[[ Information supplied open ]]

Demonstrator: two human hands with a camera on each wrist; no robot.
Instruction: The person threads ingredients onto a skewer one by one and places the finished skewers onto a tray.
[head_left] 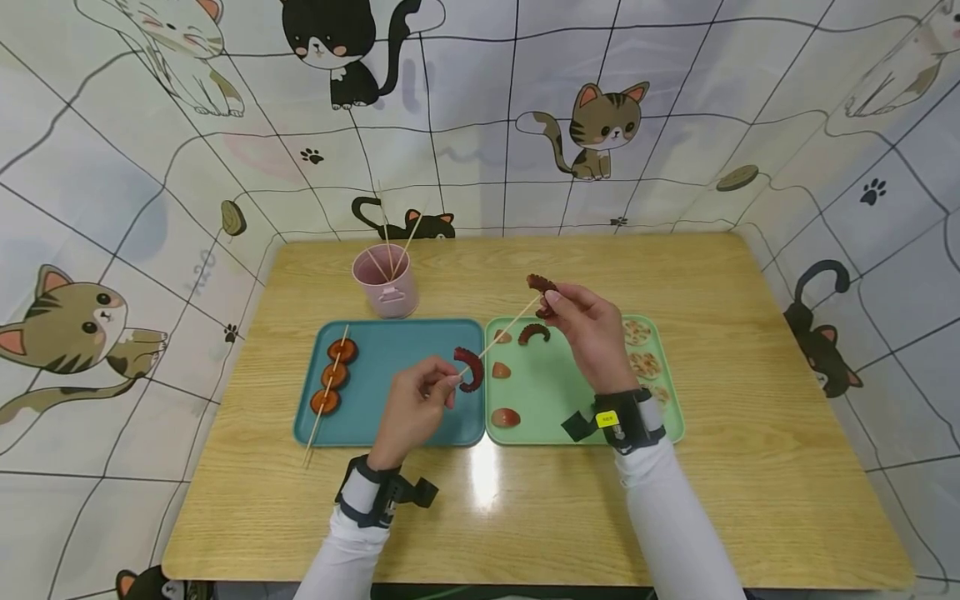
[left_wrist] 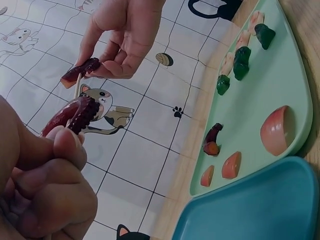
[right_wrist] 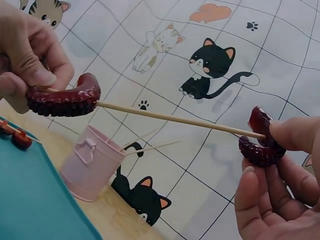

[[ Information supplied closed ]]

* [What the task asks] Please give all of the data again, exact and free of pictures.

* [Result below]
Demonstrator: two human hands with a camera on each wrist; no robot.
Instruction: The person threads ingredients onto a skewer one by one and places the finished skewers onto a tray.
[head_left] 
[left_wrist] 
[right_wrist] 

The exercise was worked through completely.